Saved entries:
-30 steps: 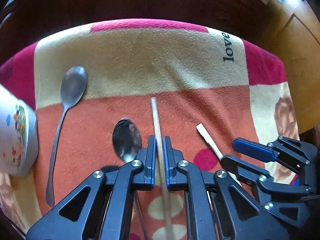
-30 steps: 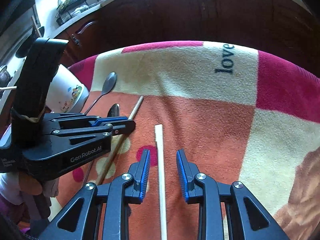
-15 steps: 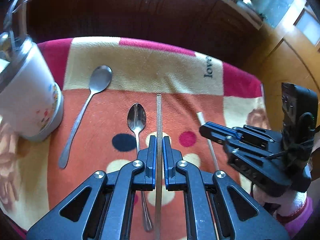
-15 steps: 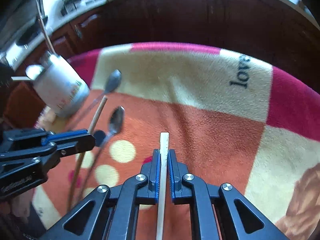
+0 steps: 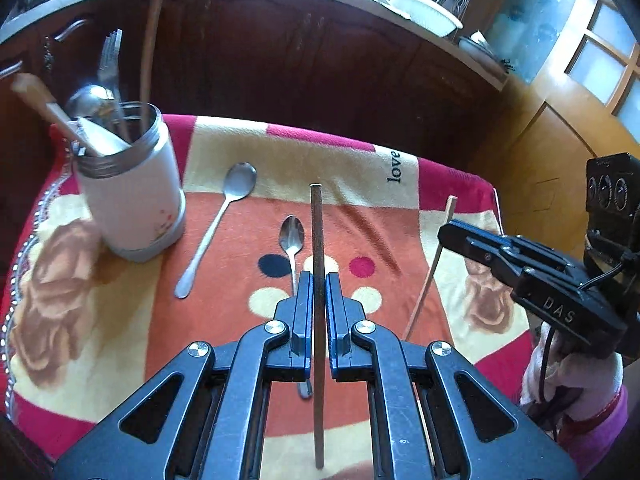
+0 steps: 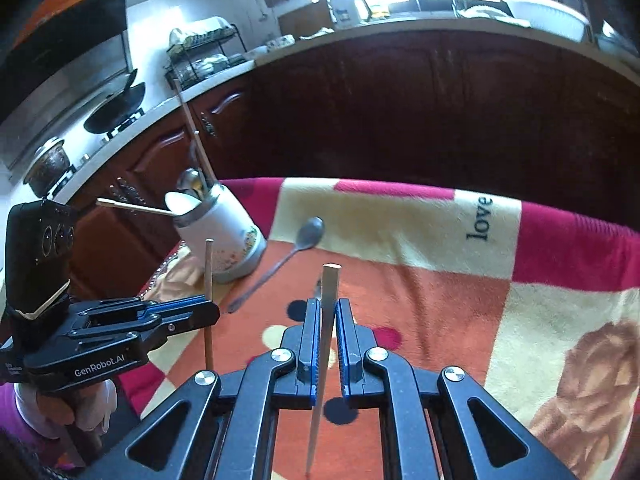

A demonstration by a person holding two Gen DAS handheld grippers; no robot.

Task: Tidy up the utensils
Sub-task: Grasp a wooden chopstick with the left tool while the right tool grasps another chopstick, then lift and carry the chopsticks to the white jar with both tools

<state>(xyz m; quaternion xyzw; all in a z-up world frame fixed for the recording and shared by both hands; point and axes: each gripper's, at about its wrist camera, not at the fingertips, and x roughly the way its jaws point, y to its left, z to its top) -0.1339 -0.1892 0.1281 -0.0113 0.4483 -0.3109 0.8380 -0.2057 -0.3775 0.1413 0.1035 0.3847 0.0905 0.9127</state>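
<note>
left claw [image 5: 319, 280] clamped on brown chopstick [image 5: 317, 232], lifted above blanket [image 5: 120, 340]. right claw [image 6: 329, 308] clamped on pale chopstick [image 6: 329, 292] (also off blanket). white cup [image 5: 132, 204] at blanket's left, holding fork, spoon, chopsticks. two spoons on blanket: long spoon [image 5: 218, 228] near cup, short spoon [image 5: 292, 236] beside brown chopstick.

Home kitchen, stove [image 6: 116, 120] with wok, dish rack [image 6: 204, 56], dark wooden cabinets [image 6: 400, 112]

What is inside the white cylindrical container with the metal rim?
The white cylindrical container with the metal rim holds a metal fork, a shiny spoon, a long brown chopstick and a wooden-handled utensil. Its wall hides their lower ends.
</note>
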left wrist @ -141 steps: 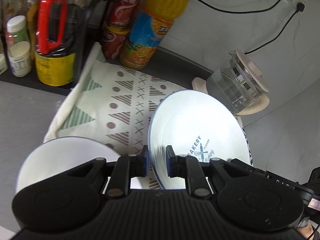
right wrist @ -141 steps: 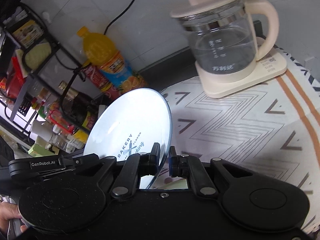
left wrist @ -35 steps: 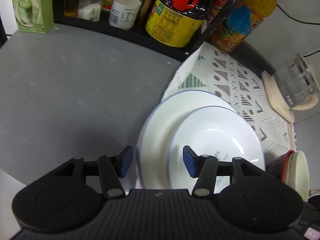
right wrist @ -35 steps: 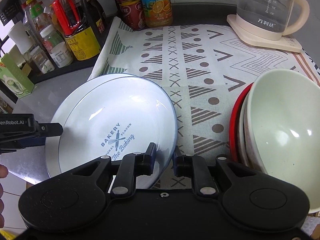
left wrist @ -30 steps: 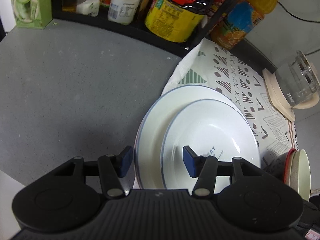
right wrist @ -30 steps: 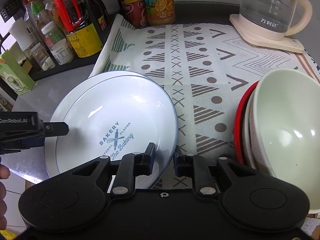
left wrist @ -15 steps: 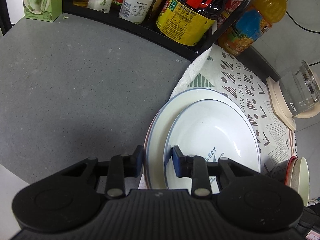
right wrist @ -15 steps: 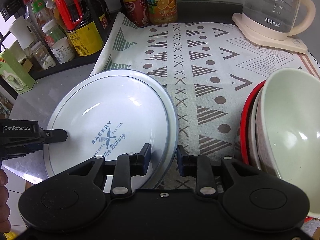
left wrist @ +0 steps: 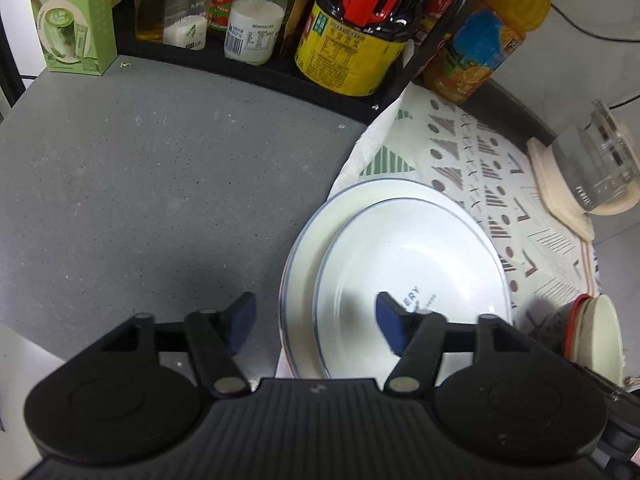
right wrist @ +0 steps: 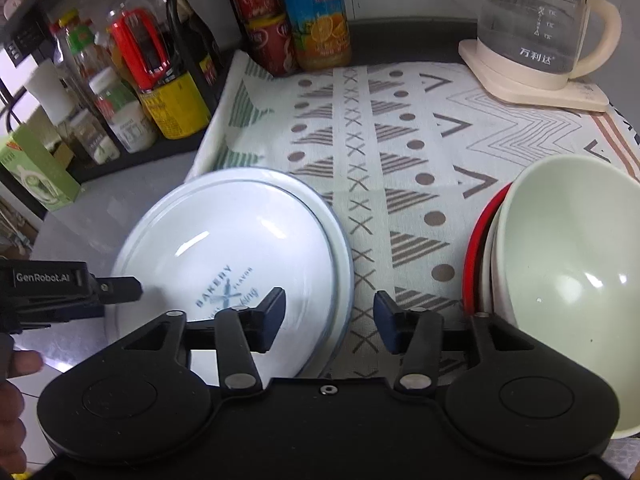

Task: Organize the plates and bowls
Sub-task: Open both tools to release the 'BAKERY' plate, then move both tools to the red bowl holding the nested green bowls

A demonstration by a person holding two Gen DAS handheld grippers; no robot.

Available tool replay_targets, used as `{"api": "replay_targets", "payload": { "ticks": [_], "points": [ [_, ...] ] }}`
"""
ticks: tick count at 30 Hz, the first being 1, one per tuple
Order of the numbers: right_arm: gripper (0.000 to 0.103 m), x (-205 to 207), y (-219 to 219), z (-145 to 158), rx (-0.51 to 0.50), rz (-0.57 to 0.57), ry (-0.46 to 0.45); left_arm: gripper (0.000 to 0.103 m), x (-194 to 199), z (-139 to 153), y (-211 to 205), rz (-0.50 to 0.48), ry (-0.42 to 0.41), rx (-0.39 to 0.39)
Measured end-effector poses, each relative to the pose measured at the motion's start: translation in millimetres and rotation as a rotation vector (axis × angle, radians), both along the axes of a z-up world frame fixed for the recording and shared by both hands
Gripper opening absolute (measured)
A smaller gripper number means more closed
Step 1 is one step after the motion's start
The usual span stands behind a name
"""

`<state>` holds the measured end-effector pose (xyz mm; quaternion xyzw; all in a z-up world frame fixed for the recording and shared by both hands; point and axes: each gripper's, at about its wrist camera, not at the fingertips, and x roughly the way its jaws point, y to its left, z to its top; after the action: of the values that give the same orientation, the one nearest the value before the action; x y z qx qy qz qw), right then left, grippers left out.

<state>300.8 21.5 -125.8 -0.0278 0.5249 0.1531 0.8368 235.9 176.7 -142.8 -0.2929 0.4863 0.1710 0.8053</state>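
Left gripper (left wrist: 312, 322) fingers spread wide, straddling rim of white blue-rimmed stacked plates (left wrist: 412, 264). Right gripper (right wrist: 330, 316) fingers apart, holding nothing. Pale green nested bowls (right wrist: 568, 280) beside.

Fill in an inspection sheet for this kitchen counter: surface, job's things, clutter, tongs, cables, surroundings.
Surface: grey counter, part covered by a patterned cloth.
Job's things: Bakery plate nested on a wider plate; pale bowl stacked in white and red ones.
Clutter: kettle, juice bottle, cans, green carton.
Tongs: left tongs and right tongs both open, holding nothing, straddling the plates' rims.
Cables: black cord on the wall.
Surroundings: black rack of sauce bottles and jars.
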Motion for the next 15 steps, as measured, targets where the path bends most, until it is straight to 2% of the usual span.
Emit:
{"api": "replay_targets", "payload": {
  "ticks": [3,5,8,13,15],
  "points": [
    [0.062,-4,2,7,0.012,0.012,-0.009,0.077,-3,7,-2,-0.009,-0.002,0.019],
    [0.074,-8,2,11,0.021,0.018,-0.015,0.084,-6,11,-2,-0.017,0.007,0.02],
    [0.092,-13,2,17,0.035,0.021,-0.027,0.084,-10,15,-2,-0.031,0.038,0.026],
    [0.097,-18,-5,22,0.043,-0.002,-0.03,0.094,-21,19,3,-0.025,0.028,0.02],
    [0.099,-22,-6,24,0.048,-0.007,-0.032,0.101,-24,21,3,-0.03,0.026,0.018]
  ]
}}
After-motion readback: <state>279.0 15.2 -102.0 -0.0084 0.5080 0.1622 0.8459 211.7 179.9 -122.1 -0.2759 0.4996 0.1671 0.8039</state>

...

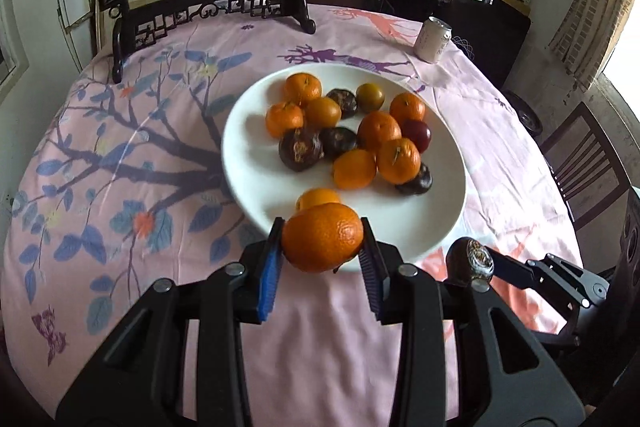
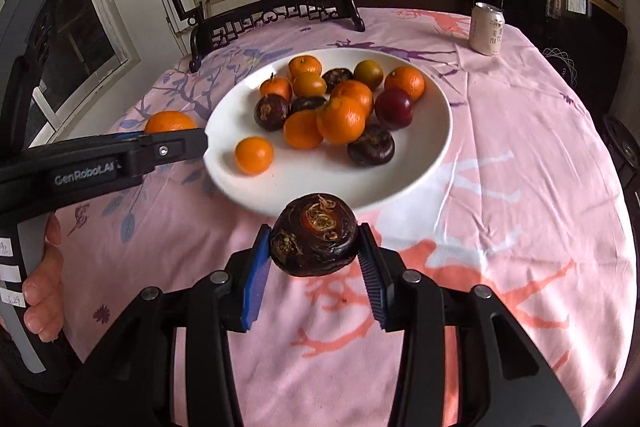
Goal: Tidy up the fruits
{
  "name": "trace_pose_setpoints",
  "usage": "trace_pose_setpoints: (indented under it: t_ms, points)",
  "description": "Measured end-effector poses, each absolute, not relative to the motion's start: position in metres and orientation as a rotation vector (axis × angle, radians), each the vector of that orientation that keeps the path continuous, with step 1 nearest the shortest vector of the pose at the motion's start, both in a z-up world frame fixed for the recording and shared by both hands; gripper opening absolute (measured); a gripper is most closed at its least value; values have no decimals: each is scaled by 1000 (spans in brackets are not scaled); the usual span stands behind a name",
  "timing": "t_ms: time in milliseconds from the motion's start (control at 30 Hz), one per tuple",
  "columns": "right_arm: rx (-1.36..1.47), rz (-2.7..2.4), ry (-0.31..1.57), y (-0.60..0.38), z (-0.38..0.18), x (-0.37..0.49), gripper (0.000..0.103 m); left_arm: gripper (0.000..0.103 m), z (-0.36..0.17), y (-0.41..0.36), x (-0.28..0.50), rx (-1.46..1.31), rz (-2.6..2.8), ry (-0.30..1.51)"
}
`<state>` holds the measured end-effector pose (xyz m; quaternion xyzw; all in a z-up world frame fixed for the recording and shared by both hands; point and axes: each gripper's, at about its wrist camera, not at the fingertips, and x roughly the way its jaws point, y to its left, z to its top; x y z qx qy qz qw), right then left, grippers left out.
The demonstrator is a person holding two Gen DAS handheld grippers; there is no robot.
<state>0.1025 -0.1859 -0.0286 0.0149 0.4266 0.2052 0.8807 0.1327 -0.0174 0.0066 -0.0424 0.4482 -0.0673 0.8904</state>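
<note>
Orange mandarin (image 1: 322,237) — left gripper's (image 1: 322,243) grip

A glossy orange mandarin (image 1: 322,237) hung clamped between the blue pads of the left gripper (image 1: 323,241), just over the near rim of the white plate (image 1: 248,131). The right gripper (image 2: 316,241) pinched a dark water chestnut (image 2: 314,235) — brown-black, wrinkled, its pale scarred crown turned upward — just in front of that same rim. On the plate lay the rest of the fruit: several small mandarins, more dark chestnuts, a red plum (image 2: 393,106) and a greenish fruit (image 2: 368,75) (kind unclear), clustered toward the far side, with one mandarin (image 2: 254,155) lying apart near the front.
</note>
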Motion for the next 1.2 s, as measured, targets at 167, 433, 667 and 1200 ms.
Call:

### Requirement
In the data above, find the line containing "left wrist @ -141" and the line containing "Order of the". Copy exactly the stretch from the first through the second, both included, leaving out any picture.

### Solution for this task
left wrist @ -141 steps: 
right wrist @ -141 steps: 
left wrist @ -35 steps: 
right wrist @ -35 steps: 
left wrist @ -30 steps: 
right wrist @ -30 steps: 
left wrist @ -15 steps: 
right wrist @ -15 steps: 
left wrist @ +0 steps: 
right wrist @ +0 steps: 

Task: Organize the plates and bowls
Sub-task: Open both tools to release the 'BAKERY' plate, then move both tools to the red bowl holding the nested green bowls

A demonstration by a person holding two Gen DAS handheld grippers; no robot.

Available tool replay_targets, used as `{"api": "replay_targets", "payload": { "ticks": [_], "points": [ [_, ...] ] }}`
"""
ticks: tick count at 30 Hz, the first being 1, one per tuple
Order of the numbers: right_arm: gripper (0.000 to 0.103 m), x (-205 to 207), y (-219 to 219), z (-145 to 158), rx (-0.51 to 0.50), rz (-0.57 to 0.57), ry (-0.46 to 0.45); left_arm: gripper (0.000 to 0.103 m), x (-194 to 199), z (-139 to 153), y (-211 to 205), rz (-0.50 to 0.48), ry (-0.42 to 0.41), rx (-0.39 to 0.39)

The output is now complete.